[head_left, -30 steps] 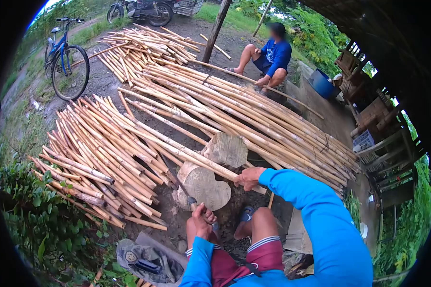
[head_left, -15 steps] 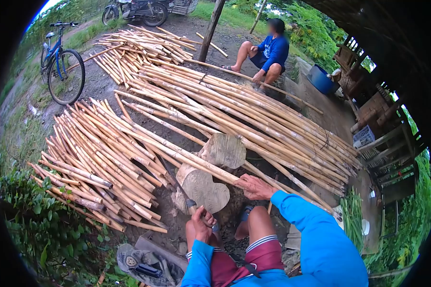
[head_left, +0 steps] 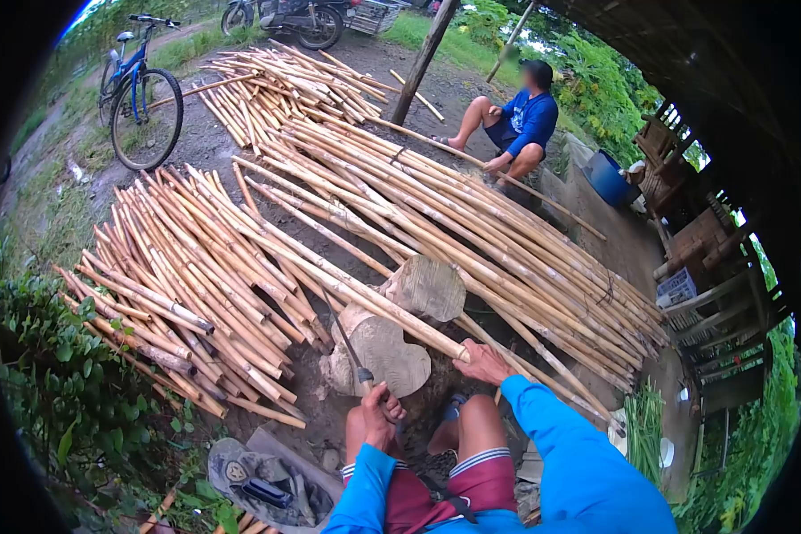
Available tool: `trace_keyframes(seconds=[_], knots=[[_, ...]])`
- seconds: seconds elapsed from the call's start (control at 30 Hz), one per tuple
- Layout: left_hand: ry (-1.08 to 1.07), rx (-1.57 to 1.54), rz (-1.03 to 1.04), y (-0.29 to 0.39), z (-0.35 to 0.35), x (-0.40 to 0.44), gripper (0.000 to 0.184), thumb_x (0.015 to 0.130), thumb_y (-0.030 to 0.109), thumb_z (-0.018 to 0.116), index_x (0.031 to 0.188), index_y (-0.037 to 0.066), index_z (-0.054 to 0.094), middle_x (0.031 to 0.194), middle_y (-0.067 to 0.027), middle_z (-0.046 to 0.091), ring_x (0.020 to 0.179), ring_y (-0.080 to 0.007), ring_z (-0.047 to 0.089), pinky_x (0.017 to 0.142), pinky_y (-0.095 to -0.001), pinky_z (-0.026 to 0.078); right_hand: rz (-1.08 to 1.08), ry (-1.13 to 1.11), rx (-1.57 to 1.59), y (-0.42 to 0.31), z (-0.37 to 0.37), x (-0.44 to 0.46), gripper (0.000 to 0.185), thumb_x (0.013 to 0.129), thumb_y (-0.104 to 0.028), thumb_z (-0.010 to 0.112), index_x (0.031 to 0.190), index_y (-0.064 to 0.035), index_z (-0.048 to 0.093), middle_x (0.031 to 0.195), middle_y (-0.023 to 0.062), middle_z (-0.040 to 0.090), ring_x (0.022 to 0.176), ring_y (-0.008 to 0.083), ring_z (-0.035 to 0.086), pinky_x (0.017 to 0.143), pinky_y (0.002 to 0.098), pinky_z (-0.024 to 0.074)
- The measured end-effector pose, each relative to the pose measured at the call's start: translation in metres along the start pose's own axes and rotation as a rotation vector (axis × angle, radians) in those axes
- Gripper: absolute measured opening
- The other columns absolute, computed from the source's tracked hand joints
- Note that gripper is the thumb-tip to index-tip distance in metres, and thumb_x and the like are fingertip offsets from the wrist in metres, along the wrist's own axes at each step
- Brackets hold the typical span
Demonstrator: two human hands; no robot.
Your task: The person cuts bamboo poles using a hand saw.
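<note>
My left hand is closed around the handle of a long-bladed knife, its dark blade pointing up and away beside the near wooden stump. My right hand grips the near end of a bamboo pole. That pole slants away to the upper left, passing over the stumps. A second cut log sits just behind the near one. Part of the pole's end is covered by my right fingers.
Bamboo piles lie to the left and across the middle. A person in blue sits beyond, one hand on another pole. A bicycle stands far left, a wooden post behind, a camouflage cap by my left leg.
The camera view has turned slightly. My right hand has drawn the bamboo pole's end a little toward me and to the right. The knife stays in my left hand beside the stump.
</note>
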State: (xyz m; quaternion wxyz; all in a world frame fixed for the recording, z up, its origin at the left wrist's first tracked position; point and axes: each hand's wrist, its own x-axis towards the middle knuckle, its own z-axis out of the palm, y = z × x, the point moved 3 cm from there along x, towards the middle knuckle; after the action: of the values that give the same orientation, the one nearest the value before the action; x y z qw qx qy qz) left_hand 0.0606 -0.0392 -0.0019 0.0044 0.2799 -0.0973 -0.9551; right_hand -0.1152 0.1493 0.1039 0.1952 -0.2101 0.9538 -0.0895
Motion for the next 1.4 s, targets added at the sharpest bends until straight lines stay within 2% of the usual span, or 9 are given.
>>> trace_keyframes(seconds=[0.1, 0.17, 0.43, 0.67, 0.77, 0.87, 1.1, 1.3, 1.4], knots=[[-0.02, -0.029, -0.028, 0.002, -0.004, 0.0, 0.03, 0.088, 0.032, 0.063, 0.069, 0.017, 0.044, 0.052, -0.0002, 0.039, 0.04, -0.0153, 0.039, 0.042, -0.031, 0.035, 0.021, -0.057, -0.122, -0.002, -0.006, 0.0, 0.054, 0.078, -0.048, 0.064, 0.115, -0.0099, 0.055, 0.103, 0.0257, 0.067, 0.096, 0.0473, 0.062, 0.084, 0.0549, 0.0499], [-0.017, -0.037, -0.002, 0.005, -0.006, -0.002, 0.03, 0.088, 0.032, 0.063, 0.07, 0.016, 0.044, 0.052, -0.0002, 0.039, 0.04, -0.0154, 0.039, 0.042, -0.0309, 0.035, 0.001, -0.037, -0.163, -0.007, -0.012, -0.004, 0.058, 0.079, -0.05, 0.064, 0.114, -0.0044, 0.061, 0.098, 0.027, 0.067, 0.093, 0.0459, 0.063, 0.086, 0.0514, 0.0495], [-0.046, -0.089, 0.01, 0.02, -0.011, -0.006, 0.03, 0.088, 0.033, 0.062, 0.072, 0.015, 0.043, 0.053, -0.0009, 0.039, 0.04, -0.0156, 0.039, 0.042, -0.0308, 0.034, -0.035, -0.039, -0.43, 0.001, -0.025, -0.007, 0.057, 0.077, -0.053, 0.064, 0.095, 0.0005, 0.069, 0.096, 0.0275, 0.067, 0.089, 0.0442, 0.066, 0.082, 0.0502, 0.0529], [-0.026, -0.05, 0.006, 0.026, -0.007, -0.009, 0.03, 0.087, 0.033, 0.062, 0.072, 0.015, 0.043, 0.053, -0.0012, 0.038, 0.041, -0.0152, 0.038, 0.042, -0.031, 0.034, 0.181, -0.353, -0.086, 0.012, -0.026, 0.004, 0.057, 0.073, -0.05, 0.066, 0.102, 0.0, 0.066, 0.092, 0.0226, 0.068, 0.089, 0.0367, 0.067, 0.078, 0.0461, 0.0542], [-0.034, -0.054, -0.011, 0.026, -0.007, -0.009, 0.03, 0.086, 0.034, 0.062, 0.072, 0.015, 0.043, 0.053, -0.0013, 0.038, 0.041, -0.0152, 0.037, 0.042, -0.031, 0.034, 0.269, -0.478, 0.104, 0.018, -0.017, 0.006, 0.059, 0.071, -0.055, 0.067, 0.104, -0.0053, 0.066, 0.103, 0.0087, 0.066, 0.097, 0.0266, 0.063, 0.073, 0.045, 0.0552], [-0.034, -0.055, -0.019, 0.027, -0.007, -0.008, 0.031, 0.086, 0.034, 0.062, 0.072, 0.015, 0.043, 0.053, -0.0013, 0.038, 0.041, -0.0151, 0.036, 0.042, -0.0309, 0.034, 0.429, -0.57, 0.141, 0.02, -0.013, 0.015, 0.061, 0.073, -0.057, 0.07, 0.113, -0.0117, 0.065, 0.106, 0.0026, 0.066, 0.099, 0.0216, 0.063, 0.072, 0.0453, 0.0554], [-0.055, -0.059, -0.037, 0.024, -0.008, -0.009, 0.03, 0.086, 0.033, 0.062, 0.073, 0.015, 0.043, 0.054, -0.0014, 0.038, 0.041, -0.0153, 0.037, 0.042, -0.0309, 0.034, 0.493, -0.64, 0.241, 0.012, -0.01, 0.019, 0.06, 0.071, -0.06, 0.071, 0.11, -0.0147, 0.067, 0.104, -0.0016, 0.065, 0.095, 0.017, 0.063, 0.073, 0.0469, 0.0535], [-0.056, -0.058, -0.042, 0.026, -0.006, -0.008, 0.029, 0.086, 0.032, 0.062, 0.073, 0.014, 0.043, 0.053, -0.0014, 0.039, 0.041, -0.0153, 0.038, 0.042, -0.0305, 0.034, 0.409, -0.619, 0.269, 0.027, 0.007, 0.034, 0.047, 0.068, -0.054, 0.073, 0.093, -0.0143, 0.069, 0.088, 0.0007, 0.065, 0.085, 0.0164, 0.061, 0.072, 0.0403, 0.0476], [-0.056, -0.064, -0.06, 0.025, -0.006, -0.006, 0.029, 0.086, 0.033, 0.062, 0.073, 0.015, 0.043, 0.053, -0.001, 0.038, 0.041, -0.015, 0.038, 0.042, -0.03, 0.034, 0.382, -0.57, 0.231, 0.027, 0.01, 0.036, 0.04, 0.07, -0.046, 0.071, 0.087, -0.0093, 0.069, 0.085, 0.003, 0.065, 0.078, 0.016, 0.062, 0.068, 0.0336, 0.0479]])
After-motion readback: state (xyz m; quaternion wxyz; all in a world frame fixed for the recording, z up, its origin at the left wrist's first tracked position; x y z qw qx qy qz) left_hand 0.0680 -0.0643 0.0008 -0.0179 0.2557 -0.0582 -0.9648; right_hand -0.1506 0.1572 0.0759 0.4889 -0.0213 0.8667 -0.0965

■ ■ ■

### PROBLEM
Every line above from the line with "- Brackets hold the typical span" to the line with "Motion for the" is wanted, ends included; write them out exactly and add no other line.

### REPLY TO THE EXERCISE
- Brackets hold the typical span
Demonstrator: two human hands; no robot.
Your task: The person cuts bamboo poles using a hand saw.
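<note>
My left hand is closed around the handle of a long-bladed knife, its dark blade pointing up and away beside the near wooden stump. My right hand grips the near end of a bamboo pole. That pole slants away to the upper left, passing over the stumps. A second cut log sits just behind the near one. Part of the pole's end is covered by my right fingers.
Bamboo piles lie to the left and across the middle. A person in blue sits beyond, one hand on another pole. A bicycle stands far left, a wooden post behind, a camouflage cap by my left leg.
The camera view has turned slightly. My right hand has drawn the bamboo pole's end a little toward me and to the right. The knife stays in my left hand beside the stump.
</note>
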State: (xyz m; quaternion wxyz; all in a world frame fixed for the recording, z up, its origin at the left wrist's first tracked position; point and axes: each hand's wrist, its own x-axis towards the middle knuckle, its own z-axis out of the palm, y = z × x, the point moved 3 cm from there along x, towards the middle knuckle; after the action: of the values that give the same orientation, the one nearest the value before the action; x y z qw qx qy qz) left_hand 0.0606 -0.0392 -0.0019 0.0044 0.2799 -0.0973 -0.9551; right_hand -0.1152 0.1493 0.1039 0.1952 -0.2101 0.9538 -0.0895
Motion for the next 1.4 s, targets added at the sharpest bends until straight lines stay within 2% of the usual span, or 9 are given.

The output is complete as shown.